[Krytyka Polityczna seems the exception proving the rule within Leder’s analysis: it is the center of an ever-growing milieu of widely read Polish twenty- and thirtysomethings who have spent the better part of a decade attempting to create a new Polish left unburdened by the legacy of communism and unconnected to mainstream party politics, yet deeply invested in specific issues broadly identifiable with European social democracy.
The journal’s perspective might frequently confound American or Western European readers. It combines social-rights advocacy (for women, the LGBT community, and various religious and ethno-national minority groups) with uncompromising democratic advocacy abroad (including a consistently pro-Ukrainian and anti-Russian line in the context of the current crisis in Ukraine). This is the Polish milieu most responsible in recent years for promoting the writings not only of Gayatri Spivak and Slavoj Zizek, as well as Poland’s own theorists and practitioners of socialism (most notably, Stanislaw Brzozowski in the nineteenth century and Jacek Kuron in the twentieth), but also Poland’s key émigré scholars (such as Zygmunt Bauman) and Anglophone historians (the Oxford professor Timothy Garton Ash and the Yale professors Marci Shore and Timothy Snyder). Krytyka Polityczna offers a hybrid vision of social and political life: a uniquely Polish social democracy promoting Polish historical memory while also seeking to incorporate the most thought-provoking trends in global social theory.

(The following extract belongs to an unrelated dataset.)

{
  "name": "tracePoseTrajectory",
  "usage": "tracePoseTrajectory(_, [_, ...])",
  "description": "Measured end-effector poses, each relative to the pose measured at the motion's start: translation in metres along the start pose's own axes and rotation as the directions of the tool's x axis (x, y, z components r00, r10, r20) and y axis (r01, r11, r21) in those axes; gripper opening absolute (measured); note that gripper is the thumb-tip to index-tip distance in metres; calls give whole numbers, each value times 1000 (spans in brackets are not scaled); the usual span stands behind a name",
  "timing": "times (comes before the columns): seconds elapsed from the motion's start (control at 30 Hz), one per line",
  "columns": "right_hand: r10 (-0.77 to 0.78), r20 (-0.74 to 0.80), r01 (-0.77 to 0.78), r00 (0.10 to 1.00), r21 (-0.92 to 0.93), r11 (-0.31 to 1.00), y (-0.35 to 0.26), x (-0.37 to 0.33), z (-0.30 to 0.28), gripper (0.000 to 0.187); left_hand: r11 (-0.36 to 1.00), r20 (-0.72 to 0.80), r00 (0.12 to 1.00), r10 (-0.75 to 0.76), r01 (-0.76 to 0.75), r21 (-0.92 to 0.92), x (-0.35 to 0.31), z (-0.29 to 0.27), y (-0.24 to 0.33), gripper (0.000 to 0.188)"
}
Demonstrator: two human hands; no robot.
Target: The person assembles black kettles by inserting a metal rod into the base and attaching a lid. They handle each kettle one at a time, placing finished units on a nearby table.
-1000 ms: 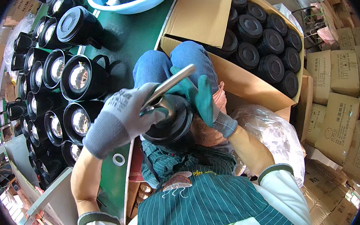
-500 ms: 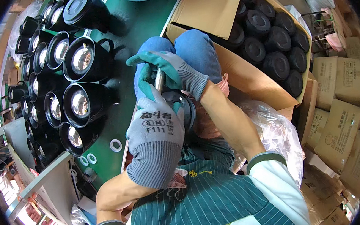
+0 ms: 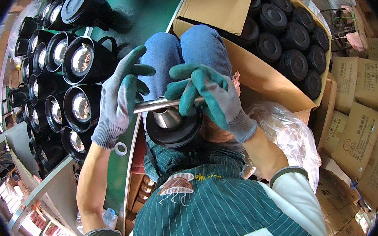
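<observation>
Between my knees sits a black round part (image 3: 175, 135) with a wide rim and a shiny metal cone (image 3: 167, 118) on top. A straight metal bar (image 3: 156, 105) crosses above the cone. My left hand (image 3: 122, 95), in a grey glove with green fingertips, is open beside the bar's left end, its fingers spread. My right hand (image 3: 209, 91), gloved alike, has its fingers curled at the bar's right end, which they partly hide. The lower side of the black part is out of sight.
Several black pots (image 3: 81, 60) with mirror-like insides lie stacked on the green table (image 3: 135, 14) at left. At right, an open cardboard box (image 3: 263, 81) holds several black round pieces (image 3: 293, 62). A white ring (image 3: 120, 148) lies near the table edge; cartons (image 3: 356, 131) stand farther right.
My hands were together on the upright-looking bar. They have moved apart, the left to the left and open. The bar now lies crosswise, and the black part is more visible.
</observation>
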State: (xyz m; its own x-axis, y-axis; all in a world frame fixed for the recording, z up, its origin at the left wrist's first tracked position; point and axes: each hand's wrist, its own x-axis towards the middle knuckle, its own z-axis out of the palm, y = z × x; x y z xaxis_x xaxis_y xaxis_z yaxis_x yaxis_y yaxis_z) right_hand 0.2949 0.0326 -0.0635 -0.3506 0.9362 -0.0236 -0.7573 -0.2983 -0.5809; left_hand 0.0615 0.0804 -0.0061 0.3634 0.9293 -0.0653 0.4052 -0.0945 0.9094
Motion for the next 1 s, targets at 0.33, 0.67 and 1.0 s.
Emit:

The publishing house’s existence shows that the hold of the waking dream over Polish society is not a choke hold. (One might venture to say that the very possibility of the publication of Leder’s book shows the limitations of his argument.) Nor is Krytyka Polityczna a singular case of class or geographical antagonism—for example, setting youth from upwardly mobile, once-rural families against the scions of families long settled in Krakow or Warsaw. Its journal can claim the extraordinary achievement of squaring dramatically different schools of thought and practice: the Western European “New Left,” American-style democracy promotion, and homegrown Polish—anti-Marxist (and frequently anti-Russian)—socialism.
This combination has yielded certain counterintuitive affinities. For Poland’s new ultranationalists and Smolensk cultists, Krytyka Polityczna symbolizes decadence and alien infiltration. And yet, in many respects, it represents the most direct continuation of the Solidarity movement of 1980–81, whose legacy remains a point of heated debate in Poland. Brzozowski’s anarcho-syndicalism shaped the philosophies of Kuron and his younger friend Adam Michnik, who spent a significant portion of their time—first in prison in the 1980s and then in Polish public life in the 1990s and 2000s—articulating their own practical ethics of social justice, while at the same time navigating the straits that separated the naïve idealism of Western Europe’s soixante-huitards from the practical agenda of democracy-promotion organizations like the National Endowment for Democracy and the Open Society Foundations. Krytyka Polityczna represents an attempt to preserve the best of the legacy of older dissident generations—with whom its relationship is occasionally fraught, though at its core defined by mutual admiration—while attempting to marry Polish national traditions with social justice absent xenophobia, clericalism or political illiberalism.
Krytyka Polityczna’s program underscores the difficulties of applying across linguistic and cultural boundaries uniform political notions of left and right. In Poland, “left” need not imply antinationalism, just as “right” need not exclude a commitment to social justice. Quite the opposite: left and right in fact compete in their welfare-driven commitments.